CS386 Introduction to Databases
Spring 2006 Quarter
Assignment 6 ¨C Indexes
and Query Evaluation
Due: Thursday, 1 June 2006 at
the beginning of class
You may do this assignment individually or you may work with one
partner. That is, this assignment is to be completed by individuals or by
teams of two students. If you work with a partner, then you should turn
in one assignment paper, with both of your names on the paper. You should only
talk to the instructor, the TA and your partner about this assignment. You may
also post questions to the course mailing list, cs386@cs.pdx.edu.
Please turn in your completed assignments on
paper. Put your last name, first name, the assignment number in that order in
the first line of your assignment. List last name and first name for your
partner, if you have one, on the second line of your assignment. (If you are
working with a partner, turn in one assignment paper.)
(5 points) How many
different (but equivalent) join orders are there for the join of three tables
R, S and T? Two orders are considered different if they have parentheses in
different places. That is (R JOIN S) JOIN T is different from R JOIN (S JOIN
T).
a. (5 points) Determine
the min and max salary values in the agent table, and the number of rows in
that table.
b. (5 points) Give an estimate for the number of rows in agent with salary
< 65000, assuming a uniform distribution between min and max salary. Explain
how you derived your estimate.
c. (5 points) Find the 25th, 50th and 75th percentile values for salaries in
the agent table. (The 50th percentile value, for instance, is the smallest
number s such that 50% of the rows have salary value less than or equal to s.)

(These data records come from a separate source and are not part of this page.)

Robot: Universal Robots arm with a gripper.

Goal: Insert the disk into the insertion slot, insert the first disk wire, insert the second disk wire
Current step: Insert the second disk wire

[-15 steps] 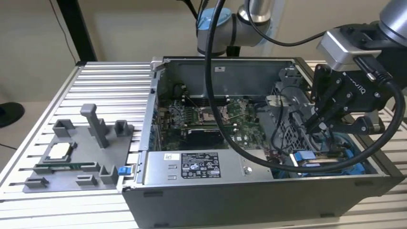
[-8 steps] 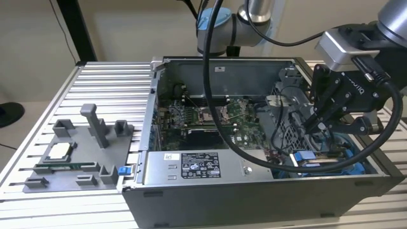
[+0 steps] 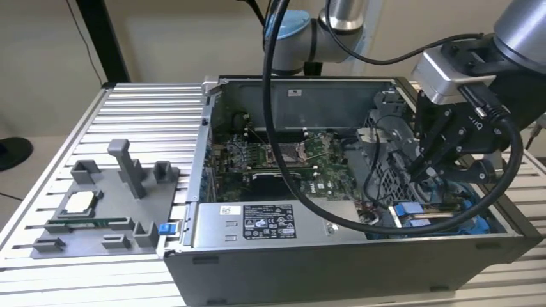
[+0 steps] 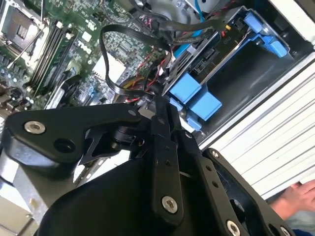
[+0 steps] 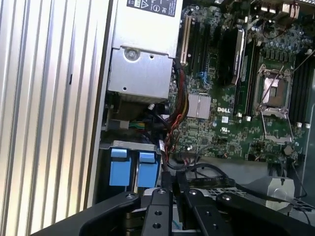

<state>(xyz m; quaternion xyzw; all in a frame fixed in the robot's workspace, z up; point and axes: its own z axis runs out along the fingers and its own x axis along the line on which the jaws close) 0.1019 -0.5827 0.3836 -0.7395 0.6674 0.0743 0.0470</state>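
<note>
The disk lies in the insertion slot, framed by blue plastic, with its connector edge facing my gripper. Two blue tabs stick out at that end; in the first wrist view the blue tabs sit just beside my fingertips. My gripper is shut on the end of a black flat disk wire, which loops over the motherboard. The wire's end is close to the disk's connectors, a little short of them. In the exterior view the gripper hangs over the blue bay at the case's right end.
A silver power-supply box sits beside the bay, with red and black wire bundles between them. The motherboard covers the case floor. A grey fixture with parts stands at the exterior view's left. A person's hand rests on the table.
</note>
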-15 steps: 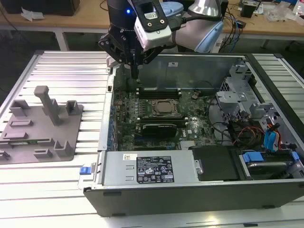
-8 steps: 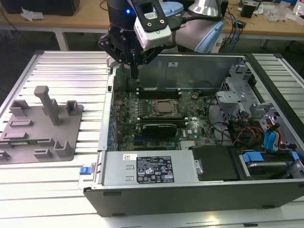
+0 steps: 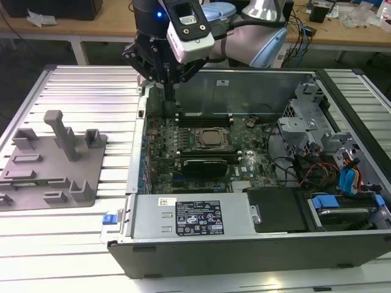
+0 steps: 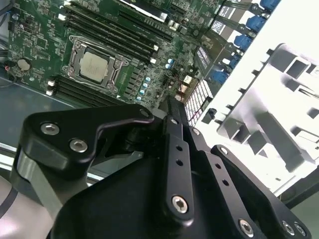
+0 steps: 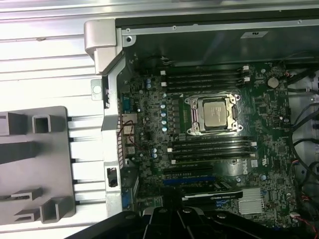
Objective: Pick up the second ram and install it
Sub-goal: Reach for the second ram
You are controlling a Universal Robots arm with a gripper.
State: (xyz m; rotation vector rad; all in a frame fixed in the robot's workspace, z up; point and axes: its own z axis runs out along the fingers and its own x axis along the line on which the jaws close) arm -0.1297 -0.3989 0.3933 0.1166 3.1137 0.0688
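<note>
1. Table (image 3: 79,85): slatted aluminium, carrying everything listed below.
2. Computer case (image 3: 244,250): dark grey, lid off, lying open side up.
3. Arm (image 3: 256,36): pale grey, reaching over the far wall of the case.
4. Holder plate (image 3: 88,162): grey, with upright posts and pockets. It lies on the table at the exterior view's left, just beside the case.
5. Motherboard (image 5: 149,129): green, lying flat on the case floor.
6. Power supply (image 3: 195,213): silver box with a black label, set along the near wall.
7. Drive cage (image 3: 305,131): bare metal, at the exterior view's right, with blue connectors (image 3: 347,180) nearby.
8. Gripper (image 4: 172,103): black. It hangs over the motherboard's far corner at the exterior view's left, above the board's edge. The claw is narrow, its fingers drawn together to a single tip.
9. Expansion card (image 5: 212,191): black, seated beyond the nearer memory slots.
10. Memory slots (image 5: 204,79): dark parallel rows with white latches, in two banks on either side of the processor.
11. Second ram: it cannot be told apart from the dark rows of the slots, so its place cannot be given.
12. Processor (image 5: 215,113): square and silver, in a metal frame at the board's middle.
13. Coin cell (image 5: 272,81): round, near one end of a slot bank.
</note>
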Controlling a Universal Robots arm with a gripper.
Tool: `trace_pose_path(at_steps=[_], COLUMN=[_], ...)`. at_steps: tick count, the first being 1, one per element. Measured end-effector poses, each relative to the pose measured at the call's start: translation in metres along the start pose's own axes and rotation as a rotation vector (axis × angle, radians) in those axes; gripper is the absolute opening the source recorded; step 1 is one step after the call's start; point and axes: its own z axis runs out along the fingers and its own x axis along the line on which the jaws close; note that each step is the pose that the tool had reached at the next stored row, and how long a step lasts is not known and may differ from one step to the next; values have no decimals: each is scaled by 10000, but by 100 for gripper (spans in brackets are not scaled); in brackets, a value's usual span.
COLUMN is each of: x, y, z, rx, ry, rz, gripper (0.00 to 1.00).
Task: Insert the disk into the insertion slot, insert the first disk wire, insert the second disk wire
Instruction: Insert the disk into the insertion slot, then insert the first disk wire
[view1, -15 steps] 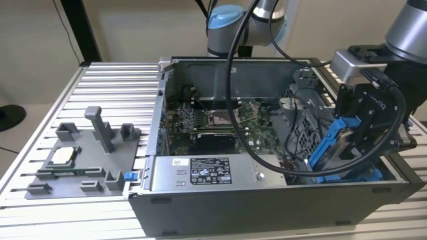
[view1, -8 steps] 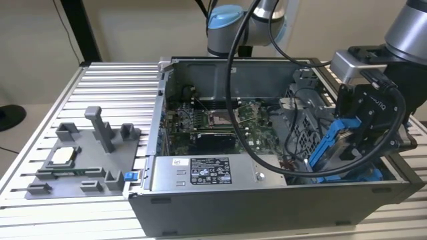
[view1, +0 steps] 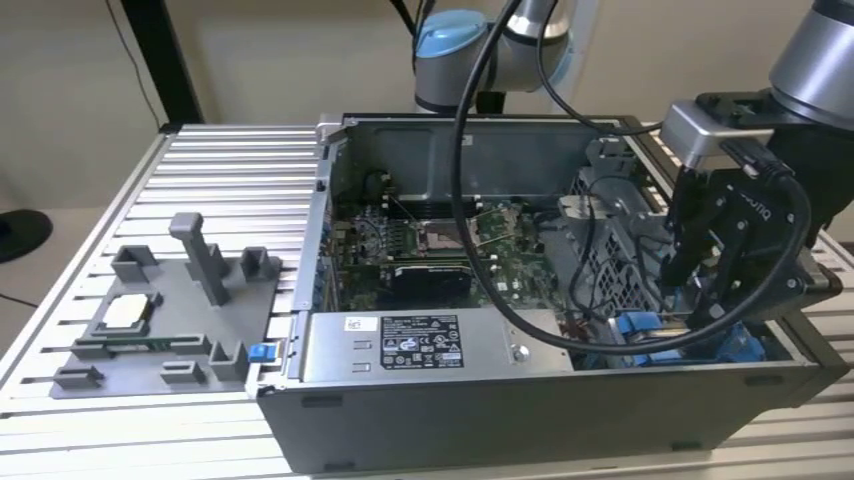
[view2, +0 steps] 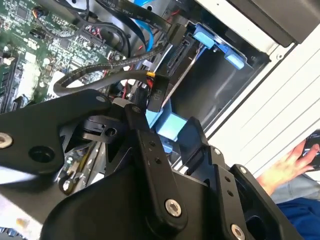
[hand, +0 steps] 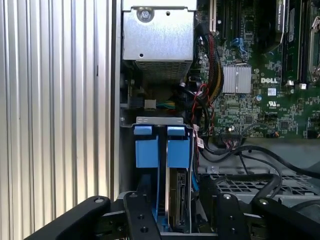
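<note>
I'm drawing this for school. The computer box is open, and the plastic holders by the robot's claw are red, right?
Not red. The plastic holders by the gripper are bright blue, as the first wrist view shows. The computer box is open, as you said.

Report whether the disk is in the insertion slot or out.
In. In the first wrist view the disk stands on edge inside the insertion slot; whether it is fully seated, cannot tell.
</note>
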Motion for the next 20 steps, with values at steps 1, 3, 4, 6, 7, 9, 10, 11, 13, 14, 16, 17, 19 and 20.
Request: trace_pose_path(at_steps=[1,3,4,6,7,9,10,11,13,14,16,17,19,20], x=[0,2,3,5,5,2,-1,-4,-14,-15,-15,-15,-16,-16], y=[1,4,6,10,11,13,14,14,15,15,15,15,15,15], z=[-22,-112,-159,-250,-295,-351,-369,-379,-384,-385,-385,-385,-385,-385], rx=[0,-1,0,0,0,0,-1,-1,-1,-1,-1,-1,-1,-1], ry=[-2,-1,0,1,0,12,18,24,30,32,32,32,32,32], rz=[0,1,1,1,1,1,1,1,1,1,1,1,1,1], gripper=[100,100,100,100,100,100,100,100,100,100,100,100,100,100])
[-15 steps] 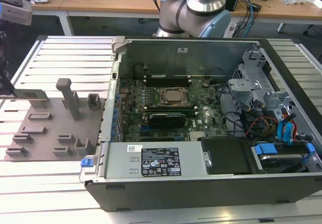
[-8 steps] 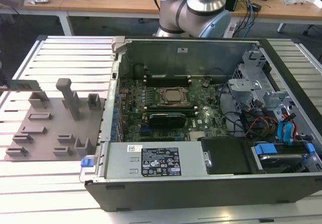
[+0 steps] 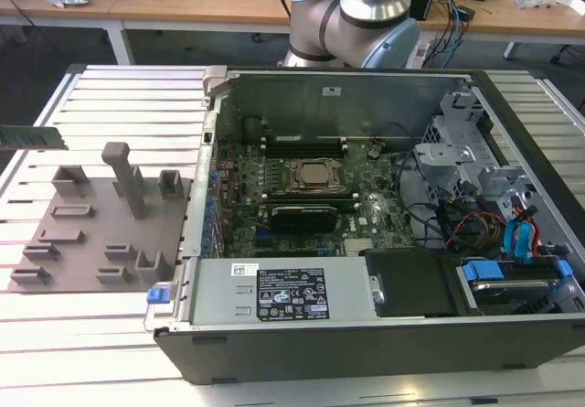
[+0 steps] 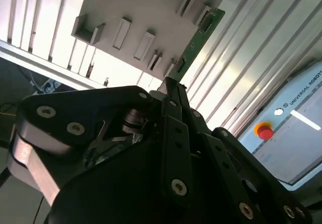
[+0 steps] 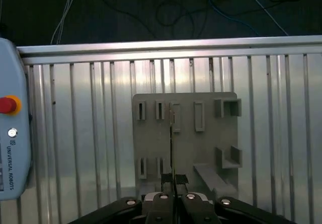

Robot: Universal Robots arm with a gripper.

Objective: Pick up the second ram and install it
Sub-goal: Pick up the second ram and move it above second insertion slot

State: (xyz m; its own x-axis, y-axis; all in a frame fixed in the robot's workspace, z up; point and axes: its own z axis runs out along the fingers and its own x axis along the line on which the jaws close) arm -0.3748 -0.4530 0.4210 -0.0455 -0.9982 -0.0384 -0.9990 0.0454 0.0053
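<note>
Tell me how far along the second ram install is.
Pickup looks done: the gripper is shut on the second ram, which appears lifted off the grey fixture plate. Left: in the exterior view the stick is at the far left, outside the open computer case, so it isn't installed.

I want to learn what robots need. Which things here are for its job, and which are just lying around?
For the job: the second ram, the fingers shut on it, the motherboard.
Just lying about: the grey fixture plate, the control pendant, the floor cables.
</note>
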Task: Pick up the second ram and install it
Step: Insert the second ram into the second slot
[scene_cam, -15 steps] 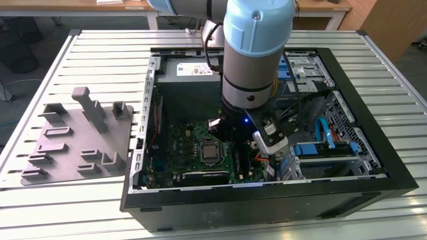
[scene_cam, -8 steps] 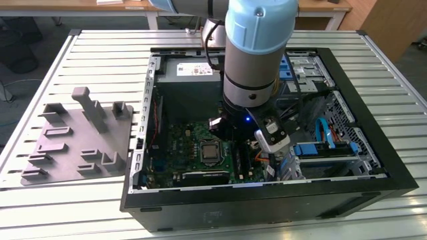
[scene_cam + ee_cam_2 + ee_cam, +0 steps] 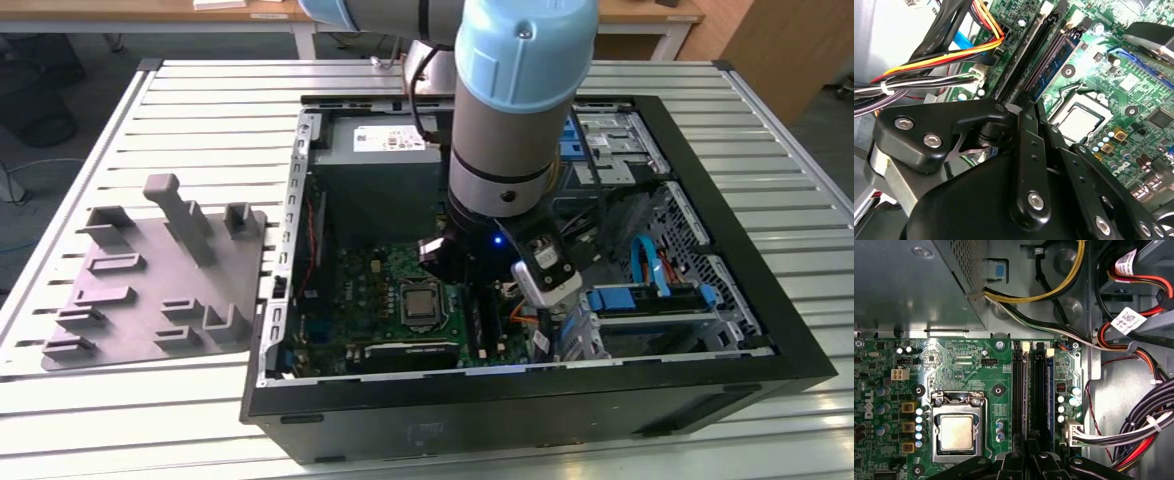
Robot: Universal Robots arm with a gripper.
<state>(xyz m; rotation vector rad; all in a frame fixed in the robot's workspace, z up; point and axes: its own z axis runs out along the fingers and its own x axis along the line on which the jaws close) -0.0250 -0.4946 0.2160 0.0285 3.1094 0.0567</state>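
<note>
Holder plate point(image 3: 160, 290) well off to the side of gripper point(image 3: 1027, 455). Gripper low over motherboard point(image 3: 964, 365), at the slots point(image 3: 1021, 390). Green ram point(image 3: 1054, 65) seated just ahead of it. I can't tell its grip state.

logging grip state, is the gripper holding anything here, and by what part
It cannot be told. The gripper hangs over the black slots on the motherboard; what lies between its tips is hidden.

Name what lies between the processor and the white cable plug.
In the first wrist view, long black memory slots run between the processor and the white plug.
</note>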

d. (5 points) Give an estimate of the number of rows in agent with salary
< 65000, assuming in a uniform distribution in each quartile determined in
c. Explain how you derived your estimate.
e. (5 points) How many rows in agent have salary < 65000?
a. (5 points) How many distinct cities in the
agent table?
b. (5 points) Give an estimate for the number of rows in agent that satisfy the
predicate city = C (assuming C is actually the name of one of the cities).
c. (5 points) How many distinct countries in the agent table?
d. (5 points) Give an estimate for the number of rows in agent that satisfy the
predicate country = N (assuming N is a country name).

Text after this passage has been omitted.